If the plant does exceed legal limits, however, citizens can sue; and if the numbers merit action, the Connecticut attorney general can sue.

They assured the audience that air quality in the Northwest Corner is very clean, especially in comparison to other areas of the state that have more car traffic. Automobile exhaust makes up about 40 percent of air pollutants. Also very polluting is wood smoke; in winter, air quality declines as fireplaces and woodstoves are used.

Helpful websites

The DEEP experts shared websites with the audience that will allow them to monitor air emissions. Those sites include:

• The New York state air quality website, www.nyaqinow.net. Perhaps most useful at the site: contact information on the bottom right side of the home page. You can also sign up here to be on an email list for updates.

For data collected at the Millbrook air quality monitoring station, go to www.nyaqinow.net/StationInfo.aspx?ST_ID=25.

• The federal Environmental Protection Agency offers hourly forecasts of air quality at https://gispub.epa.gov/airnow/?xmin=-8346945.043915209&ymin=5031330.6813...

Connecticut’s DEEP has excellent air quality monitoring information online that is slightly easier to navigate than the information provided by New York state.

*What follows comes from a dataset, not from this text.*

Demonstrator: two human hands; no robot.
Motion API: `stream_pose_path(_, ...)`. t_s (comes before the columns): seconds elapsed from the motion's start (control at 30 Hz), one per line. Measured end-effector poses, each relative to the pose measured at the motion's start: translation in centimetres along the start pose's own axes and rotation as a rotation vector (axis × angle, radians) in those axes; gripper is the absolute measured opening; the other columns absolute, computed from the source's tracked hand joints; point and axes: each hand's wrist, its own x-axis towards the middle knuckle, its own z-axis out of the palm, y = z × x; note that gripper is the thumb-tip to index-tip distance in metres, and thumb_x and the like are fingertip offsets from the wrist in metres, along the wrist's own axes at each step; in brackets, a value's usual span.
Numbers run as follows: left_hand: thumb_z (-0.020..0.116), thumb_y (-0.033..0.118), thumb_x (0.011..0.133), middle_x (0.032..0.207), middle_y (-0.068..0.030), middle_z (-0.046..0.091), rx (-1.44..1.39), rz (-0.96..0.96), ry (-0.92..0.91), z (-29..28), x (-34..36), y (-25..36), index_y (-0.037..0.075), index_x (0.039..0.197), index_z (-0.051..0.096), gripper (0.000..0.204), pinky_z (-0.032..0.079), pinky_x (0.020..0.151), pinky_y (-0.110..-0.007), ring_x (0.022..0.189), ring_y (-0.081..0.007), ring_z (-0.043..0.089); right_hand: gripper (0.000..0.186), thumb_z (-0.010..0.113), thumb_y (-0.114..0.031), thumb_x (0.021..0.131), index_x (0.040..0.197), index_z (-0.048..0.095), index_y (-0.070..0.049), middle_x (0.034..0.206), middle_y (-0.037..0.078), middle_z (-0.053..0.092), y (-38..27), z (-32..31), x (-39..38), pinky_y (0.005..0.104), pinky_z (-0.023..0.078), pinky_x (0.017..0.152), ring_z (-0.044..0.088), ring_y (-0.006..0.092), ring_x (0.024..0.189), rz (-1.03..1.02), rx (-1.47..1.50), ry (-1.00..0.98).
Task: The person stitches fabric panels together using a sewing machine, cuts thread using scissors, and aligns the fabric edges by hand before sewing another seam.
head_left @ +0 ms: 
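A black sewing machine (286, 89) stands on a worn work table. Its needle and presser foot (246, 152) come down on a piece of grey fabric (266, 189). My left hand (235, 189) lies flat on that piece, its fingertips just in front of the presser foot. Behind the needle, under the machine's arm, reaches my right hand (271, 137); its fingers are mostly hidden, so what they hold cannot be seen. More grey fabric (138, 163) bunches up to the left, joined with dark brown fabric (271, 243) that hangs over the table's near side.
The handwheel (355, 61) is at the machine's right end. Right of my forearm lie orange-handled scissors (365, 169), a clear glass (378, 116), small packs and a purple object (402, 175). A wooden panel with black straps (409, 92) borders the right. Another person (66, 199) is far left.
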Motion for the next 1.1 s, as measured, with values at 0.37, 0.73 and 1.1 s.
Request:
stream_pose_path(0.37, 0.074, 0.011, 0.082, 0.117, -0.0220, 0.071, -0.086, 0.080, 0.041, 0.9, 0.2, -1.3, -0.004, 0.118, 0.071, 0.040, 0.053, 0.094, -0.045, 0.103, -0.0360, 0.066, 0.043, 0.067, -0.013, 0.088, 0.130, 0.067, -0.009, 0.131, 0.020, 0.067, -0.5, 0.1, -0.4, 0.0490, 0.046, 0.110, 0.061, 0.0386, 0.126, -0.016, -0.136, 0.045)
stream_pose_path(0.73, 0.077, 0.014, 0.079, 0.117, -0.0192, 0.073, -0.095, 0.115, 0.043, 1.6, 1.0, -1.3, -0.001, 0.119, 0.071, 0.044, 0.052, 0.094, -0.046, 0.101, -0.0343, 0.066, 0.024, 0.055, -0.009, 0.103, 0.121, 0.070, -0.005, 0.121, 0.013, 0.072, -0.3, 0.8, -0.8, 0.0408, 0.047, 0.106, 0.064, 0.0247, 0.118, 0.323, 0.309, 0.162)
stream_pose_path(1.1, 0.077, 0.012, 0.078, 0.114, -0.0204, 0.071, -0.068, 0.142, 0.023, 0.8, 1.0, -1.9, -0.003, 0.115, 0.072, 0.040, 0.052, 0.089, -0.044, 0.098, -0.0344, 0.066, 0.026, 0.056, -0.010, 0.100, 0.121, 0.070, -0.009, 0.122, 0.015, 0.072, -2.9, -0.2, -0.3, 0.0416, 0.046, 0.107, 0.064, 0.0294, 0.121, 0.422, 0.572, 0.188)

• Citizens can file complaints about air quality and they can also speak to the Engineer of the Day and ask questions about air permits. Go to www.ct.gov/deep/cwp/view.asp?a=2684&q=322080&deepNav_GID=1619. 

•Look for air quality updates by town at www.ct.gov/deep/cwp/view.asp?a=2684&Q=321798&deepNav_GID=1744&depNav=|.

• To see how air quality today compares to air quality in recent years, go to www.ct.gov/deep/cwp/view.asp?a=2684&Q=321806&deepNav_GID=1744.

• Sinclair of the DEEP strongly recommended that anyone concerned about air quality read the online guide to air quality basics at www.ct.gov/deep/cwp/view.asp?a=2684&Q=321788&deepNav_GID=1744.

“It’s a plain English guide to the Clean Air Act and it explains what power you have as a private citizen in the face of all these complex rules.”